The Syrian regime’s most significant contributions to the war effort, says Hamdan, are its air force and the so-called National Defense Forces. These Iranian-trained civilian fighters have been combined with the paramilitary gangs known as the shabiha to replicate a Syrian version of the Basij, the paramilitary group created by the founder of the Islamic Republic, the Ayatollah Ruhollah Khomeini. Accordingly, almost nothing happens on the ground without the Iranians knowing about it or giving the direct orders, which includes war crimes and chemical weapons attacks. If the White House once boasted that it had rid Assad of his unconventional arsenal, the reality is that Iran has also crossed Obama’s red line against the use of chemical weapons.
“Iran doesn’t want to show it’s in control of Syria,” says Hamdan. “It needs Assad as a political cushion, especially now with charges that the Syrians are committing war crimes. Without the Assad regime, Iran would legally be seen as an occupying power, which would thereby have responsibilities to the people under occupation.”
It will be very hard for Iran to end its occupation of Syria. The Syrian border with Lebanon is Iran’s supply line to Hezbollah. If Iran loses that channel, an asset it has built up over 30 years with billions of dollars is isolated. The Iranians lose their ability to project power on the Israeli border as well as their most effective deterrent to protect their nuclear facilities against Jerusalem. Were Hezbollah to be deprived of its Iranian lifeline, it would be vulnerable not just to Israel—which has made clear over the last few weeks how dearly the party of God and all of Lebanon will pay in the next round of hostilities—but also to Lebanese (and Syrian) Sunnis looking to repay the blood debt Hezbollah has earned with its war in Syria.
Without Iranian assistance, Hezbollah will find itself drowning in a sea of Sunnis—from villagers in the Bekaa Valley to Islamist militants in the Palestinian refugee camps. Add to those numbers the 1.2 to 2 million Syrian refugees, the vast majority Sunni, now in Lebanon thanks to Iran and Hezbollah’s occupation of their homeland. There are also the battle-hardened Islamist groups that have been at war with Hezbollah for several years now, like Jabhat al-Nusra. As Nusra commander Abu Mohammed al-Jolani told an Arab news network last week, Hezbollah’s fate is tied to Assad’s. “The departure of the latter means the end of Hezbollah,” said Jolani. “The party has many enemies in Lebanon, and with the departure of Assad, their voice will rise against [Hezbollah].”

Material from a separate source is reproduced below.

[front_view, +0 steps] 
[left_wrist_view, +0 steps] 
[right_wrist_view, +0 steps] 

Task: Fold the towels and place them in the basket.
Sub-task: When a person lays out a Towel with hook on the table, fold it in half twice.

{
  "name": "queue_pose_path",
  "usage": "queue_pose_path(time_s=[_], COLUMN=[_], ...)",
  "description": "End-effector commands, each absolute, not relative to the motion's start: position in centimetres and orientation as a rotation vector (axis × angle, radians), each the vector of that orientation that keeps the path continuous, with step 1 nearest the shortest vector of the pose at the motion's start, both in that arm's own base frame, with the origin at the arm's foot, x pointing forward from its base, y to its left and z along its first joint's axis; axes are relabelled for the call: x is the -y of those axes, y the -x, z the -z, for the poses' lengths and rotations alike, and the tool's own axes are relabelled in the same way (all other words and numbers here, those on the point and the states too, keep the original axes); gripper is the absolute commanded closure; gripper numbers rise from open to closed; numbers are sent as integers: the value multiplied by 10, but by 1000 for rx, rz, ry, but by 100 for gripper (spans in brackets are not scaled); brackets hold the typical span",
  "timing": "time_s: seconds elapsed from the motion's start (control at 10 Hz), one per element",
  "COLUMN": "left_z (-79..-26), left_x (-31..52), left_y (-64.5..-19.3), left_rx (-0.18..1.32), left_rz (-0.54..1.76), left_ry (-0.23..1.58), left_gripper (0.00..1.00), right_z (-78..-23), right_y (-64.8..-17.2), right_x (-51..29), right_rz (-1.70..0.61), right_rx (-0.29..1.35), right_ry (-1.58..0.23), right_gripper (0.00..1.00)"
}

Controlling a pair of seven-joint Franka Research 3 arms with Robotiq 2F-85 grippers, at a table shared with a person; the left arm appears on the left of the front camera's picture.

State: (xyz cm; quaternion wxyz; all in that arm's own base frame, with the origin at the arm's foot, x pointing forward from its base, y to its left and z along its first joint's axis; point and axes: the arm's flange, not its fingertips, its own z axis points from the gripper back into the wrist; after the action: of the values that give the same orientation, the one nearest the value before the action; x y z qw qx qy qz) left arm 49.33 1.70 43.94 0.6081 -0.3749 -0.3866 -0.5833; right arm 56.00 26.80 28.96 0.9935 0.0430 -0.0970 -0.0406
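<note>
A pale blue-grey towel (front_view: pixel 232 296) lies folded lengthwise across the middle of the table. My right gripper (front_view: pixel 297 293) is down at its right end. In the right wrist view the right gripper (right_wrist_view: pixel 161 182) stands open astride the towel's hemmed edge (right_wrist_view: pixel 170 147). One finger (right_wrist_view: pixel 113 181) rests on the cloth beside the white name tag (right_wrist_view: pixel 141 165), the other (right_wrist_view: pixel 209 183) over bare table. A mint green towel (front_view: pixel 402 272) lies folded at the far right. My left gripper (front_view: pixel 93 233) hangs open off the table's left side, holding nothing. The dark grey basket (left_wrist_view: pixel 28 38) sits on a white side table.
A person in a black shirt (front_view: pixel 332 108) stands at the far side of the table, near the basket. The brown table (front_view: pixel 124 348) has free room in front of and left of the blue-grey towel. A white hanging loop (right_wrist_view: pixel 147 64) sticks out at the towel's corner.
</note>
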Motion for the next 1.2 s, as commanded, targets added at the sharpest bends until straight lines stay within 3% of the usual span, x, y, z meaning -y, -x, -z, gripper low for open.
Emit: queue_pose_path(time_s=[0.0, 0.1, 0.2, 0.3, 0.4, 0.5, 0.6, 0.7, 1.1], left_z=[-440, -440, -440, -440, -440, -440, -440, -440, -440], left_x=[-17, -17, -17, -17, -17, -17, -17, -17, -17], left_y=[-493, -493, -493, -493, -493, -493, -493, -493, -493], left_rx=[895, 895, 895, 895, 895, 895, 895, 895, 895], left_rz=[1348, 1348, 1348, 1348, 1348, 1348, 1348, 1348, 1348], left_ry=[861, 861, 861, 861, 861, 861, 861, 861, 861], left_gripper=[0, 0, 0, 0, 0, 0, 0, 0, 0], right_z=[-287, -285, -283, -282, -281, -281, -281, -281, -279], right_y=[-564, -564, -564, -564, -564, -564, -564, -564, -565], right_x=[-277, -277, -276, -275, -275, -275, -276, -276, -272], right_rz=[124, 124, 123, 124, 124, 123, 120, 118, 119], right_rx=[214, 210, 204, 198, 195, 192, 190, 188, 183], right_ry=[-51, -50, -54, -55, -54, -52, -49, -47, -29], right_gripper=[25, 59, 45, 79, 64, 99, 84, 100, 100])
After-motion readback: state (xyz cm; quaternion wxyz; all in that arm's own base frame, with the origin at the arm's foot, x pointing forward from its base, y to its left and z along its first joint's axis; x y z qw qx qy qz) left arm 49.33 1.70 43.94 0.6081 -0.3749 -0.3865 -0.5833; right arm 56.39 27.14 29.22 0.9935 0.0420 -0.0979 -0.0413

Iran’s regional position is built on sand. If it loses Syria, it may lose Hezbollah and leave its nuclear program vulnerable. What’s helping sustain Tehran’s strategy is the Obama administration. As the Iranians have kept Assad afloat, the White House has covered Iran’s flank in all four Arab capitals controlled by Tehran: Baghdad, where U.S. airstrikes supported an IRGC-led offensive on Tikrit; Beirut, where the administration shares intelligence with Hezbollah-controlled units of the Lebanese Armed Forces; Damascus, where the White House promised Iran that Assad was safe from U.S. strikes on Islamic State positions; and Sanaa, where American diplomats urge Saudi Arabia to seek a political solution rather than a military victory over the Iran-backed militias.
Sanctions relief will abet Iran’s regional goals. The signing bonus alone will cover the costs of Iran’s continued occupation of Syria for at least another year and tens of thousands more dead Syrian civilians.